To see how interrupts are handled, let us look at how people do it. Suppose you are sitting at your desk at work, reading a manual. Maybe it is the documentation for some new software you have purchased. After you have read a few pages, a courier walks in, apologizes for interrupting you, and asks you to sign for a package. To respond to this interruption, you first place a bookmark in the manual to mark your place and then lay the manual down. Now that your hands are free, you sign for the package and place it off to the side of your desk where you will deal with it later. Then you pick up the manual again, open it to the bookmark, and resume reading.

The kernel handles interrupts in pretty much the same way. Here are the steps involved in responding to a keyboard interrupt, which occurs every time you press a key. Before you press the key, the processor is busy running some program or other. Let us assume you are using the computer to edit a Web page, and the processor is busy figuring out how to display some image file you have just loaded. While it is doing this, you reach forward to type the letters "http" on the keyboard. As soon as you hit the "h" key, the keyboard transmits a byte of data to the PS/2 keyboard interface on the motherboard. The interface then needs to interrupt the processor and hand off this byte of data to the keyboard driver. It must do this very quickly—before you hit the "t" key—otherwise there is a danger that the next keystroke will be lost.

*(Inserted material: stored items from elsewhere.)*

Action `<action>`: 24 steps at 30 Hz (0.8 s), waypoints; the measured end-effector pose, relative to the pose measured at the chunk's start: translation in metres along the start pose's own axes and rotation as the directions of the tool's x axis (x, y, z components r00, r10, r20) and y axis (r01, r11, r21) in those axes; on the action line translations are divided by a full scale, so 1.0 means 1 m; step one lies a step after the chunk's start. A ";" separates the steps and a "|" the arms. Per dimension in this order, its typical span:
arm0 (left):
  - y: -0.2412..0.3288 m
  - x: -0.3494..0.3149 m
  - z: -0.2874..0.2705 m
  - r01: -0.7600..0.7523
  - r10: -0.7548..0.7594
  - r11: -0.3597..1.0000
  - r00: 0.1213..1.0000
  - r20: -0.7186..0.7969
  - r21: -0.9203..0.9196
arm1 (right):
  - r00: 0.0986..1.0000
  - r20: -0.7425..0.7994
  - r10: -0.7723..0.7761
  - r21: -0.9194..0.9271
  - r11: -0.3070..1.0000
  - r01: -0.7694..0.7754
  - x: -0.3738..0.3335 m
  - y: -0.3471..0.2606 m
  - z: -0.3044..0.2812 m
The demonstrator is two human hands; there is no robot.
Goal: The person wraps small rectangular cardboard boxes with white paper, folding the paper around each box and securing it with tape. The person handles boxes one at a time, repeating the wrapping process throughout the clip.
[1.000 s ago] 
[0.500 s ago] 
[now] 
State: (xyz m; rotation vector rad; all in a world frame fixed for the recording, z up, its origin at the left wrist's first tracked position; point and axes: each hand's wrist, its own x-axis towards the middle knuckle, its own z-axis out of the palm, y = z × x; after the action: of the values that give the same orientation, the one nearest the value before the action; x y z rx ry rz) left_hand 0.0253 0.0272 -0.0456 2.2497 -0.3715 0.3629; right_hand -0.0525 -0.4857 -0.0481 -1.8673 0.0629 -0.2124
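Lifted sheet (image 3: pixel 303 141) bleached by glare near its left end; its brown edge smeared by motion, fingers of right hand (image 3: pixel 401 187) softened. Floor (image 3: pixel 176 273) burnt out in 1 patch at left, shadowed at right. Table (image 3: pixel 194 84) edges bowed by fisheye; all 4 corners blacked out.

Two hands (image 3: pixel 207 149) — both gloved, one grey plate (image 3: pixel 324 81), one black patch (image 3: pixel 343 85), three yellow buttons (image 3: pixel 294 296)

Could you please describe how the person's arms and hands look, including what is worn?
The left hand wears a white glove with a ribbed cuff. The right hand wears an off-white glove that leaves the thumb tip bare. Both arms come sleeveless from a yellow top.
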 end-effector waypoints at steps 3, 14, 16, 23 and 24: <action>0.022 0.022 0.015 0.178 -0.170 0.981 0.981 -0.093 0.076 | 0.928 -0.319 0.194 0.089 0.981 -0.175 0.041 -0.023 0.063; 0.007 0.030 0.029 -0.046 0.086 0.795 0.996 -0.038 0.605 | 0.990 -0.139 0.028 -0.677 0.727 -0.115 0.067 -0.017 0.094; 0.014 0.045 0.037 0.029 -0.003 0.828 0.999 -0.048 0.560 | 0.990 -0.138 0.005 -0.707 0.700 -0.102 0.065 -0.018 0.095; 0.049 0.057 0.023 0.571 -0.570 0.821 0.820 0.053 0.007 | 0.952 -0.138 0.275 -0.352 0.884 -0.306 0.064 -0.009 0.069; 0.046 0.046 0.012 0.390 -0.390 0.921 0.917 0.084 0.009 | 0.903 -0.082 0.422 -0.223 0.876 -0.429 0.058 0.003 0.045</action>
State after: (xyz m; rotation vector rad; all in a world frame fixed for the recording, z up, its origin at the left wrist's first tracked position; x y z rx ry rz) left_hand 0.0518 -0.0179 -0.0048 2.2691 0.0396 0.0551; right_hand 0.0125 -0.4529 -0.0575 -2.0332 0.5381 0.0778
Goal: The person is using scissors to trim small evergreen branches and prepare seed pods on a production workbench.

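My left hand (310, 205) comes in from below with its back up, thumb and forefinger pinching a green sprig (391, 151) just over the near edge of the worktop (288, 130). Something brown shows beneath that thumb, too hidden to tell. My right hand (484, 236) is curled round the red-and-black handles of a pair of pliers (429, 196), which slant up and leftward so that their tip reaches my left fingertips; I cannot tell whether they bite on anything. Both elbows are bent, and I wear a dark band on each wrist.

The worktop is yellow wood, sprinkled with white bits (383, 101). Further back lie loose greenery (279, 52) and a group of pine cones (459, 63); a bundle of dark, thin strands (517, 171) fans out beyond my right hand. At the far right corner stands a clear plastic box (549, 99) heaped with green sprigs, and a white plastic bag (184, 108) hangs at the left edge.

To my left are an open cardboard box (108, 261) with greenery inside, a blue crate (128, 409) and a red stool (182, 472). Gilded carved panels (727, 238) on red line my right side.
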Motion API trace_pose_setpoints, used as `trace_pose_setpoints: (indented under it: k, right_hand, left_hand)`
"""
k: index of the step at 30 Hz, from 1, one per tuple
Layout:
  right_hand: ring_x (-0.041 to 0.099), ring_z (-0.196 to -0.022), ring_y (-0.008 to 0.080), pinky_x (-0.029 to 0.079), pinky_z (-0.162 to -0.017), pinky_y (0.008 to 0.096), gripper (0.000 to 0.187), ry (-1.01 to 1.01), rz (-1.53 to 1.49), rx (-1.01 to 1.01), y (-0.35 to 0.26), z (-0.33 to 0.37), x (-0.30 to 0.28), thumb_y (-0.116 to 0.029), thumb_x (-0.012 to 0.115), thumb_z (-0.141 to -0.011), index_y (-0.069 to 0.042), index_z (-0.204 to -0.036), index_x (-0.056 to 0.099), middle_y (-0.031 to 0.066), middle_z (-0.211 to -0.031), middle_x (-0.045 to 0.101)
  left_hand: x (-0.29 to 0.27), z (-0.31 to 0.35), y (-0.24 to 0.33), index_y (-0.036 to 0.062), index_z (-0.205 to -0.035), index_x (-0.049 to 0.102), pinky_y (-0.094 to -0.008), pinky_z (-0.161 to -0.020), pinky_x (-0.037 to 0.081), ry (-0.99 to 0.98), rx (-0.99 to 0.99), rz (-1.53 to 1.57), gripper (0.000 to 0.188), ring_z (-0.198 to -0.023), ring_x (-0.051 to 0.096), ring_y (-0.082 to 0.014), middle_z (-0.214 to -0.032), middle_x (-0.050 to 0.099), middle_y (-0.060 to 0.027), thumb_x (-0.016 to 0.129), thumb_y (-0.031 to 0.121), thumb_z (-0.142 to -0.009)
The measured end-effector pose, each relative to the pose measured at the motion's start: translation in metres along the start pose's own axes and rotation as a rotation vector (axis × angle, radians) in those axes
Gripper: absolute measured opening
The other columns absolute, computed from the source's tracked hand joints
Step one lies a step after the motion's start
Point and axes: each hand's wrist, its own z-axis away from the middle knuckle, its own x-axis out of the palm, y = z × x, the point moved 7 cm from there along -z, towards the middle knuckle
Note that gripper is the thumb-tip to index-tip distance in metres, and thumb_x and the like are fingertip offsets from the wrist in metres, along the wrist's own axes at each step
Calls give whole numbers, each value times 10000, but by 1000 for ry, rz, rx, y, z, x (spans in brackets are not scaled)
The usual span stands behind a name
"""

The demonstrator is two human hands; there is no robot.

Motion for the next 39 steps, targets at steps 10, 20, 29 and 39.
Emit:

The keyboard interface sends to the processor a signal called an IRQ (interrupt request). When the processor receives this signal, it stops executing the application program (a Web page editor in our example), making note of the address of the last instruction executed. Then, it jumps to the address of the keyboard interrupt handler, and starts executing the instructions it finds there. Because the processor's registers contain whatever data the user program was manipulating at the time, the interrupt handler must save the contents of these registers before it can use a register for its own purposes. After saving the registers, it is free to examine the state of the keyboard interface and accept the byte of incoming data. It places this byte in a storage area that will be checked by the keyboard driver the next time it runs, perhaps a millisecond from now. Then the keyboard interrupt handler restores the contents of the saved registers and transfers control back to whatever task was executing previously (the Web page editing application), resuming execution at the exact spot where the interrupt occurred. Everything is over in a few hundred microseconds; the application program has no idea that it was interrupted.